Against TikTok and short-form learning is Adrian, and he thinks it's too shallow for education, it's too basic, and it doesn’t allow the kids to do the experiment themselves. Learning must be serious and kids must be engaged in the topic instead of scrolling on TikTok. He also states that it’s the kids' faults if they don’t pay attention in class. I disagree with this because teachers sometimes have boring or fun lessons planned for the day, and that isn’t the kids' fault. Something else that was stated was that a student sometimes doesn’t want to learn or doesn’t learn anything, so there's no point in using TikTok. Lastly, he said that kids will act differently on TikTok. They will get distracted and start doomscrolling and not do any work.

But Phil also says some interesting stuff supporting it. He wants his students to use the material they learned and put it on TikTok. After they learn the stuff, they use the information and are able to make a video teaching other people about it. They can show the videos to other people such as teachers and family members.

Adrian then wonders if it's worth it to use TikTok if it removes time from learning chemistry. TikTok is also not interactive and learning needs to be interactive and humans need to be in the mix of everything. He's also wondering why we have to use TikTok and not any other app. He wonders why we have to use addictive short-form videos instead of long and more informative videos.  Some kids also want to just learn and not do projects.

In my opinion, Phil is correct. Micro learning is a good thing and we can do experiments safely by watching professionals do the experiments. On the other side, TikTok is not serious and kids will just start doom scrolling and not pay attention. Kids may find out a way to doom scroll without the teachers knowing and not be on task.

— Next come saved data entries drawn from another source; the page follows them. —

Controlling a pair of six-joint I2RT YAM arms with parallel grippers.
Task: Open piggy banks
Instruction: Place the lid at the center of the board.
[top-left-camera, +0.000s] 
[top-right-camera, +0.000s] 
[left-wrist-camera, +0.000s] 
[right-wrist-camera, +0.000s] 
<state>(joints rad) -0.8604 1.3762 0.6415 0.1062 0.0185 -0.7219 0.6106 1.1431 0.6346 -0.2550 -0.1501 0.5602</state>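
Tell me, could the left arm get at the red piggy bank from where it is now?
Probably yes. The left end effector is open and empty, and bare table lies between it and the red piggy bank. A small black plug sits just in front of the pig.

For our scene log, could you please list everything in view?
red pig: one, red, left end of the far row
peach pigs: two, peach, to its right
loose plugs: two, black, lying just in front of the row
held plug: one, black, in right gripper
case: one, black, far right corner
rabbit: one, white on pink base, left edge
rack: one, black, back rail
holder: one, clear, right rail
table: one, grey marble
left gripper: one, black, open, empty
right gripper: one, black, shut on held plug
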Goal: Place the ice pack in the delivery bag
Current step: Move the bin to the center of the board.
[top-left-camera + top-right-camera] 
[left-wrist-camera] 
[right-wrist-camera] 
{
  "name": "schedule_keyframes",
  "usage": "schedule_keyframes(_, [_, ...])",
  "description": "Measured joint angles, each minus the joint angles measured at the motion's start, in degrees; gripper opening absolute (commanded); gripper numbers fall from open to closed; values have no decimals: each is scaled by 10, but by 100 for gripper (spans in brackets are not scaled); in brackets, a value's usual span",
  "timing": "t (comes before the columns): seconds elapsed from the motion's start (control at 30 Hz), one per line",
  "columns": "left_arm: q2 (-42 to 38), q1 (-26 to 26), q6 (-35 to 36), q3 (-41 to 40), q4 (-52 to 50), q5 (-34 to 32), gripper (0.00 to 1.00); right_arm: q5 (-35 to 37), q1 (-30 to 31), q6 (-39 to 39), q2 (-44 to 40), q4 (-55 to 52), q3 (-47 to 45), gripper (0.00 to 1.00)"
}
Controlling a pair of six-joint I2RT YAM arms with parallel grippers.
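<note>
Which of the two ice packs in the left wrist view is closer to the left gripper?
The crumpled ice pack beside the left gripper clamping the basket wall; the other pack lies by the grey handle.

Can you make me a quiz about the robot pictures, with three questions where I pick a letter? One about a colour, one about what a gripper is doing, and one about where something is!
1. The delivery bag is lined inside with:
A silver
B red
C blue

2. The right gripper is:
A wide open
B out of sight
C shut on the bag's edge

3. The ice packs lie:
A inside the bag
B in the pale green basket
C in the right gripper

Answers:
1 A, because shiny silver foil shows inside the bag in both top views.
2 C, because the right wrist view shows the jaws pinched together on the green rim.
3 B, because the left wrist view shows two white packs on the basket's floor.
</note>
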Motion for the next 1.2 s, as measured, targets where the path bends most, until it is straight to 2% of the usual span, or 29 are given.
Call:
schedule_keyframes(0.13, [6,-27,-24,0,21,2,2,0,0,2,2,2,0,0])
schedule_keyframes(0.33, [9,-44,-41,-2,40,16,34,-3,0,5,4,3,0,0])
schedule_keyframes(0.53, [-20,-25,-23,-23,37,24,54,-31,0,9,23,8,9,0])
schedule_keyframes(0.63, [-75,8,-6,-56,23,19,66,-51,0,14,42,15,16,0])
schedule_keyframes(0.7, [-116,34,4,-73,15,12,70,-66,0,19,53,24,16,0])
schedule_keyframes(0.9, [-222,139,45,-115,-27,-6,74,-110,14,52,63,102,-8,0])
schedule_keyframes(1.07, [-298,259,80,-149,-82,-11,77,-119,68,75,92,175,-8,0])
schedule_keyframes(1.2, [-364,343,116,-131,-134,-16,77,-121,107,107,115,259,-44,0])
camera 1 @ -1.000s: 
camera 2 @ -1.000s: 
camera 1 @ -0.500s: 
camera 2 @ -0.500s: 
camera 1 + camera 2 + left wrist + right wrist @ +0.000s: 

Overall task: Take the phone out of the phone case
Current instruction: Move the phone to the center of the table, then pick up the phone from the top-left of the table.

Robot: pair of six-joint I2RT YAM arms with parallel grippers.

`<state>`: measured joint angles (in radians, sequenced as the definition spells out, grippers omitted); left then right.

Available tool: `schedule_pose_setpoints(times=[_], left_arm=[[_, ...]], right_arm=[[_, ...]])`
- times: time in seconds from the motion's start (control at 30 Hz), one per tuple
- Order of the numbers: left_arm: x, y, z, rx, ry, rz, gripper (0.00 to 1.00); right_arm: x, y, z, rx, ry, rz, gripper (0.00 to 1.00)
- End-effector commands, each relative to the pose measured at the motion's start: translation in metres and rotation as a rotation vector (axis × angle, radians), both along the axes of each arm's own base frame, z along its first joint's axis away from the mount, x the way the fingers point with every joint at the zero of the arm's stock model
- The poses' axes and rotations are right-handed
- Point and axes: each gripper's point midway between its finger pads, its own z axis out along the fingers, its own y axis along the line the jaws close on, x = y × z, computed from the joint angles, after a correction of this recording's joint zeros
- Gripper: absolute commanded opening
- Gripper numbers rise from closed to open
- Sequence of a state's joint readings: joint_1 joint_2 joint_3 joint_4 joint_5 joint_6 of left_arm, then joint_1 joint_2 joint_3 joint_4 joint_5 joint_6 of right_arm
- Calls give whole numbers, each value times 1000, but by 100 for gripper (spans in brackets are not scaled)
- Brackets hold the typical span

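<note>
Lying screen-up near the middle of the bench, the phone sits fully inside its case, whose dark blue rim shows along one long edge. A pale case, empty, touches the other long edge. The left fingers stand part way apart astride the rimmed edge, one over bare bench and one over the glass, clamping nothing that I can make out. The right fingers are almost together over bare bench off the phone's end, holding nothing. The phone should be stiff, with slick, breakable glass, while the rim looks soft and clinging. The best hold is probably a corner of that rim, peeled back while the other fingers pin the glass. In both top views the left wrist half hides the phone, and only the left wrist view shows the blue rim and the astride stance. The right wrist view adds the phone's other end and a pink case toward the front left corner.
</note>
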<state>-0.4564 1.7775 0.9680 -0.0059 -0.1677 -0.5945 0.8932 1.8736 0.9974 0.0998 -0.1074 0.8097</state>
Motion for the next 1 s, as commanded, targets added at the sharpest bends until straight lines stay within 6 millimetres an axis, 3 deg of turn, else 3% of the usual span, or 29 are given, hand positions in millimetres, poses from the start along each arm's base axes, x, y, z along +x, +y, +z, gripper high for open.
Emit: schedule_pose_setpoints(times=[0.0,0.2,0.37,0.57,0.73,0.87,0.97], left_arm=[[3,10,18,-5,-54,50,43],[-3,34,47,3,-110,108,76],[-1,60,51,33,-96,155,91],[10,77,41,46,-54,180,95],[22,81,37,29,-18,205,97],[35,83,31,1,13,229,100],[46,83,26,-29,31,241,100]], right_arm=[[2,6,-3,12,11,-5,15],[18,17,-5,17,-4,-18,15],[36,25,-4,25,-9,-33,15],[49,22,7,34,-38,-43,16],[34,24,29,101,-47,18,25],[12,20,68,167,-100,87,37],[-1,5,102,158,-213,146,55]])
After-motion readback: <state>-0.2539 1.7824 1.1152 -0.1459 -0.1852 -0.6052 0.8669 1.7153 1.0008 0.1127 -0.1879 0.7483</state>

I want to have TikTok in classrooms. Even though I support this, I am sure this will not happen at all. I think it's pretty obvious that adults and parents want their kids off of it as much as possible. 

Overall, people are split on whether they want to keep or remove TikTok. I think keeping it would be nice, but it's not going to happen.

Comments

  1. Whoa. I'm so torn about this topic. I really love all the dance trends, but I hate when I can't stop myself from scrolling for hours.